Task objective:
Give back all of the data verbatim.

Exercise data:

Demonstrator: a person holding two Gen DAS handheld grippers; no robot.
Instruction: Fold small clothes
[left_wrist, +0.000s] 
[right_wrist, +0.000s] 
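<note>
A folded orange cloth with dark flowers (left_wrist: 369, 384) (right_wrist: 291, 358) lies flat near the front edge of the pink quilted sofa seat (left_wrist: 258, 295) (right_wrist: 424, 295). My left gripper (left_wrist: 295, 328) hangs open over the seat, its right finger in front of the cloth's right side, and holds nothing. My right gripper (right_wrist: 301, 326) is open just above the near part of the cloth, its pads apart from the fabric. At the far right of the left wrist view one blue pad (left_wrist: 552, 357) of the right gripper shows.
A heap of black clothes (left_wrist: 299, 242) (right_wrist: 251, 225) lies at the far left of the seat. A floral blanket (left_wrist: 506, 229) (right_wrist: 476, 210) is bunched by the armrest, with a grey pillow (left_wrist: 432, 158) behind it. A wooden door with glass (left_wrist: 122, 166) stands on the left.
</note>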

Expected output:
Demonstrator: a person holding two Gen DAS handheld grippers; no robot.
Instruction: Fold small clothes
[left_wrist, +0.000s] 
[right_wrist, +0.000s] 
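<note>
A folded orange cloth with dark flowers (left_wrist: 369, 384) (right_wrist: 291, 358) lies flat near the front edge of the pink quilted sofa seat (left_wrist: 258, 295) (right_wrist: 424, 295). My left gripper (left_wrist: 295, 328) hangs open over the seat, its right finger in front of the cloth's right side, and holds nothing. My right gripper (right_wrist: 301, 326) is open just above the near part of the cloth, its pads apart from the fabric. At the far right of the left wrist view one blue pad (left_wrist: 552, 357) of the right gripper shows.
A heap of black clothes (left_wrist: 299, 242) (right_wrist: 251, 225) lies at the far left of the seat. A floral blanket (left_wrist: 506, 229) (right_wrist: 476, 210) is bunched by the armrest, with a grey pillow (left_wrist: 432, 158) behind it. A wooden door with glass (left_wrist: 122, 166) stands on the left.
</note>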

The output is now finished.